Providing resources for studying law
Custom Search
   Home      R v Vincent

R v Vincent [2001] EWCA Crim 295  Court of Appeal

The appellant stayed in two hotels. He left both claiming to be suffering from financial difficulties and made arrangements to pay at a later date. He was later charged with making off without payment when no payment materialised. The trial judge directed the jury that they should convict if they thought the agreement to postpone payment was made dishonestly. The jury convicted. The appellant appealed arguing that payment on the spot was not required or expected and that he had made a genuine agreement to postpone payment and was therefore not dishonest.
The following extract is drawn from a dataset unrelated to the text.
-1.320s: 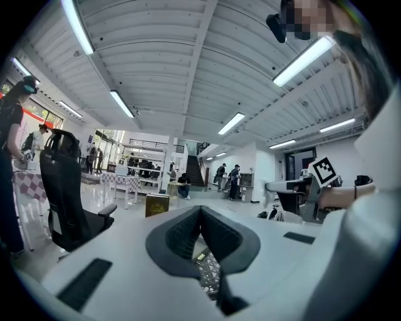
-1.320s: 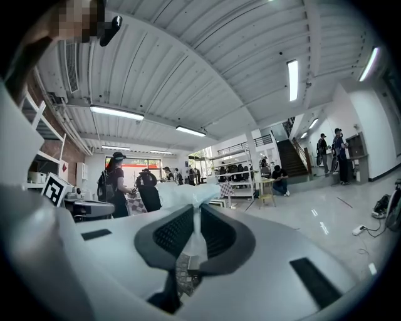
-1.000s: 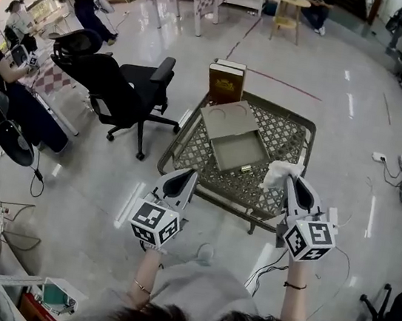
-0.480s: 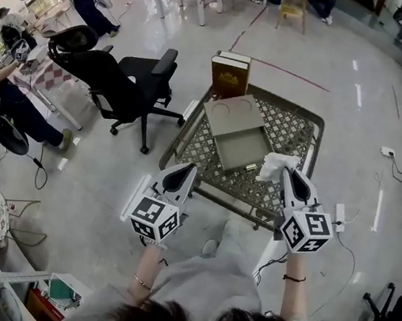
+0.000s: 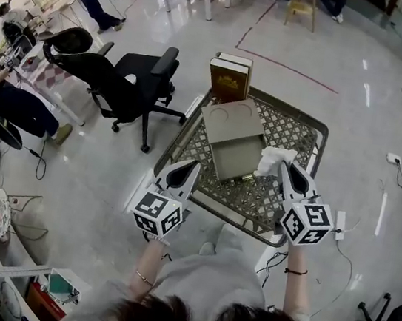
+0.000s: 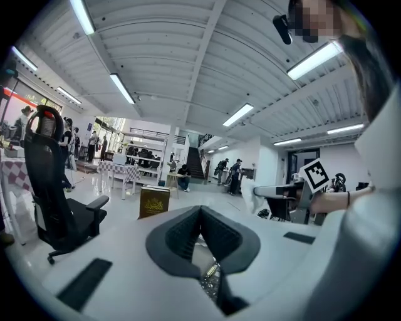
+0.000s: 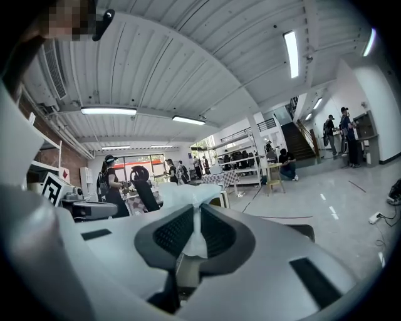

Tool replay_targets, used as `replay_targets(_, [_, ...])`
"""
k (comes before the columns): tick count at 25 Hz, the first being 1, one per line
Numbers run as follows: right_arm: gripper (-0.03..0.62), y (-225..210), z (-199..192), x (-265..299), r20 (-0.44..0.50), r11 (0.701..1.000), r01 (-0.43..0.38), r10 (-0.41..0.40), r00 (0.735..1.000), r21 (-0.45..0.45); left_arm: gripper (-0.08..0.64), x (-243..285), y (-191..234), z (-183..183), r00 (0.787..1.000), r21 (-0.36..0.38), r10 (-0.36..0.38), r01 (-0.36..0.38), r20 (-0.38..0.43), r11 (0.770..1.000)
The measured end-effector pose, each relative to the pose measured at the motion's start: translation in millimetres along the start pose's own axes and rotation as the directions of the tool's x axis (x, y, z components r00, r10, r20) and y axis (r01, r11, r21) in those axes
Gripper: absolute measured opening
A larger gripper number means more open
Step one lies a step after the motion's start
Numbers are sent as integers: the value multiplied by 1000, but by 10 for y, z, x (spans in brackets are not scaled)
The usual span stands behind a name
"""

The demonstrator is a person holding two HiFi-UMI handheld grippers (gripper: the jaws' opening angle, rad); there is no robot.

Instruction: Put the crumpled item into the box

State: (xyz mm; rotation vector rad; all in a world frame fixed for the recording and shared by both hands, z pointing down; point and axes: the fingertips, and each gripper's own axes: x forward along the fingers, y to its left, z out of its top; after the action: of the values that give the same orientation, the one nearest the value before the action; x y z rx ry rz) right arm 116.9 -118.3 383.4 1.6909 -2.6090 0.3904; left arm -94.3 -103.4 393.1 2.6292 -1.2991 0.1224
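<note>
A white crumpled tissue [image 5: 273,160] hangs over the metal lattice table [image 5: 295,136], just right of the open grey box [image 5: 235,159], whose lid [image 5: 229,116] lies flat behind it. My right gripper [image 5: 286,169] is shut on the tissue. In the right gripper view the tissue [image 7: 185,195] bulges above the pads of that gripper [image 7: 195,211]. My left gripper [image 5: 185,171] hovers at the table's near left edge. Its jaws [image 6: 200,210] are shut with nothing between them.
A brown book-like case [image 5: 230,79] stands upright at the table's far edge. A black office chair [image 5: 132,80] is to the left of the table. People sit and stand at the far left. A power strip [image 5: 340,222] and cables lie on the floor at the right.
The right gripper has carried the tissue a little forward and left, closer to the box's right side. The left gripper has stayed shut near the table's left edge.
</note>
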Motion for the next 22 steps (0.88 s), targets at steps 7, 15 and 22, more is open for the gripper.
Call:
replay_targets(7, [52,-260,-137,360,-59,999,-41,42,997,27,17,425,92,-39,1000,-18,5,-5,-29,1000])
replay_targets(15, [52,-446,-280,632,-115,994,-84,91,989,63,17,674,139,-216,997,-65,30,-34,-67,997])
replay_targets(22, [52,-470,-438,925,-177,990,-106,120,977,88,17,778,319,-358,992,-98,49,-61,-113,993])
His conviction was quashed. Since the appellant had entered an agreement to postpone payment, payment was not required or expected on the spot and therefore the actus reus of the offence was absent.

LJ Pill:

"In circumstances such as these, the section does not in our view require or permit an analysis of whether the agreement actually made was obtained by deception. The wording and purpose of the section do not contemplate what could be a complex investigation of alleged fraud underlying the agreement. If the expectation is defeated by an agreement, it cannot be said to exist. The fact that the agreement was obtained dishonestly does not reinstate the expectation. While the customer would be liable to be charged with obtaining services by deception, if he continued to stay at the hotel with that dishonest intention, he would not infringe section 3."